For the listing below, give the number of lines in which "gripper" occurs. Add nothing.

** PROVIDED DATA follows **

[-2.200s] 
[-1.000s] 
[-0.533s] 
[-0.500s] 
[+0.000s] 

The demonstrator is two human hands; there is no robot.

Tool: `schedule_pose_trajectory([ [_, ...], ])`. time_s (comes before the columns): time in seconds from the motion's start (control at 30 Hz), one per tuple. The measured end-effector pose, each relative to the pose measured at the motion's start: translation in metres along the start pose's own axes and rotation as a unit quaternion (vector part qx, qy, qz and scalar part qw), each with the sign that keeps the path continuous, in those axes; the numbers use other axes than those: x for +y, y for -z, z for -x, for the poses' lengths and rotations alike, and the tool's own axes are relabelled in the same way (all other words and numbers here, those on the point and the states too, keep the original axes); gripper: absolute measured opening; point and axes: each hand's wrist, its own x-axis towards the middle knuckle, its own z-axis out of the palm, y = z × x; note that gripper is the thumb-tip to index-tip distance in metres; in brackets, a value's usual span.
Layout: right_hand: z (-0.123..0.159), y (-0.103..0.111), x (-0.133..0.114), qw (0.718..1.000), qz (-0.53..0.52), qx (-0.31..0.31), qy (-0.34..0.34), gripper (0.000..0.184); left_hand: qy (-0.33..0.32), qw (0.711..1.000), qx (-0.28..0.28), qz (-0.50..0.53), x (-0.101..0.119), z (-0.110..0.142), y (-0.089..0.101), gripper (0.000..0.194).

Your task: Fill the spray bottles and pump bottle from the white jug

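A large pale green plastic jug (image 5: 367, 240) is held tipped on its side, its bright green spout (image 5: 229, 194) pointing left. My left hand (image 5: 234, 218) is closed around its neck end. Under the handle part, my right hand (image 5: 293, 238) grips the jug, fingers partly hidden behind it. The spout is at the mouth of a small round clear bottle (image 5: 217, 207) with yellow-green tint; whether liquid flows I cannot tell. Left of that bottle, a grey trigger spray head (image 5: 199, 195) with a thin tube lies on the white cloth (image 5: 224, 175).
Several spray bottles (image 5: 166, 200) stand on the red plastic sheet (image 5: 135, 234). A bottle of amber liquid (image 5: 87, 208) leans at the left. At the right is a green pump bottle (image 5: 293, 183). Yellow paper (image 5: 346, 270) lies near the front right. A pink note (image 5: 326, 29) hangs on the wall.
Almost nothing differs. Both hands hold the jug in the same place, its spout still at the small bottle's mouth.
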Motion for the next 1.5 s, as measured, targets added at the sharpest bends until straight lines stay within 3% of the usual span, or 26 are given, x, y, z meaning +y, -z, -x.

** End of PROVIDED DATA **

- _SOLUTION TO THE EXERCISE_
2